La famiglia naturale e tradizionale, fondata sul matrimonio tra un uomo e una donna e intesa come nucleo base della società e prima struttura di socializzazione e di assistenza, va difesa. Va difesa con fermezza dinanzi alla cinica contrapposizione di un pensiero unico folle, aberrante, fatto di matrimoni omosessuali, adozioni gay, uteri in affitto; pensiero che considera un bambino come un diritto civile e non come essere umano. Va condotta una battaglia per riaffermare la verità È quanto ho ribadito con forza questa mattina a Padova all'incontro "Per la famiglia, culla dell'io" a cui ha partecipato Mario Adinolfi, direttore del quotidiano La Croce, e moderato da Domenico Menorello della Scuola popolare.

L'iniziativa, realizzata da un coordinamento di associazioni locali impegnate nella difesa della vita e della famiglia, si è rivelata quindi un'occasione di confronto e dialogo sulle ragioni e l'utilità della famiglia, per la persona.

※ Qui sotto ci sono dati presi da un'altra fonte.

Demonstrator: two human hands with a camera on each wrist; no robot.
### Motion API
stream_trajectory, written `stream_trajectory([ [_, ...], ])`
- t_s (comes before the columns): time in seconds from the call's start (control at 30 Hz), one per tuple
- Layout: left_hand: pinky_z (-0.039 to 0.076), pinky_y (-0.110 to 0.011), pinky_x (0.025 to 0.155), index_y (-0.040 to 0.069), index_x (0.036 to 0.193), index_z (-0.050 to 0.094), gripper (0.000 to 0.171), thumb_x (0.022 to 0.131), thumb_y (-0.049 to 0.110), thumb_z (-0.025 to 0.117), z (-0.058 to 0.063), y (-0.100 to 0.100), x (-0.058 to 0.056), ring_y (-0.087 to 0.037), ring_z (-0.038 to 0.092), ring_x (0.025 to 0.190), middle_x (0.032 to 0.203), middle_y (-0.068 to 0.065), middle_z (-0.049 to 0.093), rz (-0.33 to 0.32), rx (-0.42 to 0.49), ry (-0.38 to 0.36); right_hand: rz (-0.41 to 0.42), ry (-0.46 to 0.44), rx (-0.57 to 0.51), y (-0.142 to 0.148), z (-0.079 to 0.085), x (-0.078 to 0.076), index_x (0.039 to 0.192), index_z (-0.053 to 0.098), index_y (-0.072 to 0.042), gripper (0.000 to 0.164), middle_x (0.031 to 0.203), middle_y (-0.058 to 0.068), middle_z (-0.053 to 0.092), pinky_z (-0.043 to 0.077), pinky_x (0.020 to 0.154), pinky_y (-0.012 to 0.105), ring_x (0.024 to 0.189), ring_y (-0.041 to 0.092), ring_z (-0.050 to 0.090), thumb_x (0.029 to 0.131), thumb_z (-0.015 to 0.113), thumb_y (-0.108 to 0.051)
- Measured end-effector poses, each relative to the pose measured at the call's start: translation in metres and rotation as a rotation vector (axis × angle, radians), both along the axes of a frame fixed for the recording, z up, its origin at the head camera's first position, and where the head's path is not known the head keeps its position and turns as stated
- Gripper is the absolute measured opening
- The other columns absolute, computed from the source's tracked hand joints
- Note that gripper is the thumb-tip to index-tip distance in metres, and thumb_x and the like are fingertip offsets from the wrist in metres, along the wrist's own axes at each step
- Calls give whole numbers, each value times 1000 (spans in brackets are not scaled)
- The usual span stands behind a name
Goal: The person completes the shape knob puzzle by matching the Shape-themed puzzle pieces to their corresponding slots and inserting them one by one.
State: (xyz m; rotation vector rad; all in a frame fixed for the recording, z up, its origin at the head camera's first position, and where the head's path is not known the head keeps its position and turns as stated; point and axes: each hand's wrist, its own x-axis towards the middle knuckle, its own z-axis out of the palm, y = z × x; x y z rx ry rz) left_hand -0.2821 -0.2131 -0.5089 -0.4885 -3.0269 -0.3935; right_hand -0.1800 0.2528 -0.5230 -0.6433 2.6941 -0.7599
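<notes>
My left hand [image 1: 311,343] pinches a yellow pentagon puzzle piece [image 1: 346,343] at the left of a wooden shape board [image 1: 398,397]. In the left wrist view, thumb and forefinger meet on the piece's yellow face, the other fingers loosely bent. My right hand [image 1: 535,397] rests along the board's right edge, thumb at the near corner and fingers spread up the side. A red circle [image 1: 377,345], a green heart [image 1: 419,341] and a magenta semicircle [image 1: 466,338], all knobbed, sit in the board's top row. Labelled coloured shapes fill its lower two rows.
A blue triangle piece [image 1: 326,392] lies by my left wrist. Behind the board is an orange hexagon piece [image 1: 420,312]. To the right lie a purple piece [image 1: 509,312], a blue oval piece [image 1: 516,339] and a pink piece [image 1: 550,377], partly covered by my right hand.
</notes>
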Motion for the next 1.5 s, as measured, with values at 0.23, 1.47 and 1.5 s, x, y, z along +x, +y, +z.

Nelle scorse settimane, in piena coerenza con gli atti effettuati da assessore regionale all'Istruzione, ho firmato la petizione presentata da ProVita Onlus, Associazione Italiana Genitori (AGe), Associazioni Genitori delle Scuole Cattoliche (AGeSC) e Giuristi per la Vita affinché i giovani possano trovare nella scuola, non ideologie destabilizzanti come l’ideologia gender, ma progetti, corsi e strategie educative che permettano uno sviluppo sano della loro personalità, in armonia con la famiglia e con le istanze etiche, rispettosi di tutti ed in primis della natura umana.

Durante lo scorso anno scolastico mi ero già fatta promotrice di una lettera inviata alle scuole e alle amministrazioni locali del territorio veneto, con la quale sollecitavo a riflettere su metodi educativi che non interferiscano con la scoperta dell’identità dei ragazzi che è il frutto esclusivo del sereno processo di crescita. La mia sollecitazione puntualmente condivisa dal presidente della Regione Luca Zaia, invitava le scuole a non far propria la campagna dell'Unar (Ufficio nazionale antidiscriminazioni razziali che opera nel Dipartimento delle Pari opportunità) sulla cosiddetta "identità di genere" e sulla "parità di tutti gli orientamenti sessuali". Continueremo a combattere la nostra battaglia, con il sorriso sulle labbra ma al contempo con grande determinazione.
Per affermare la sola e unica verità.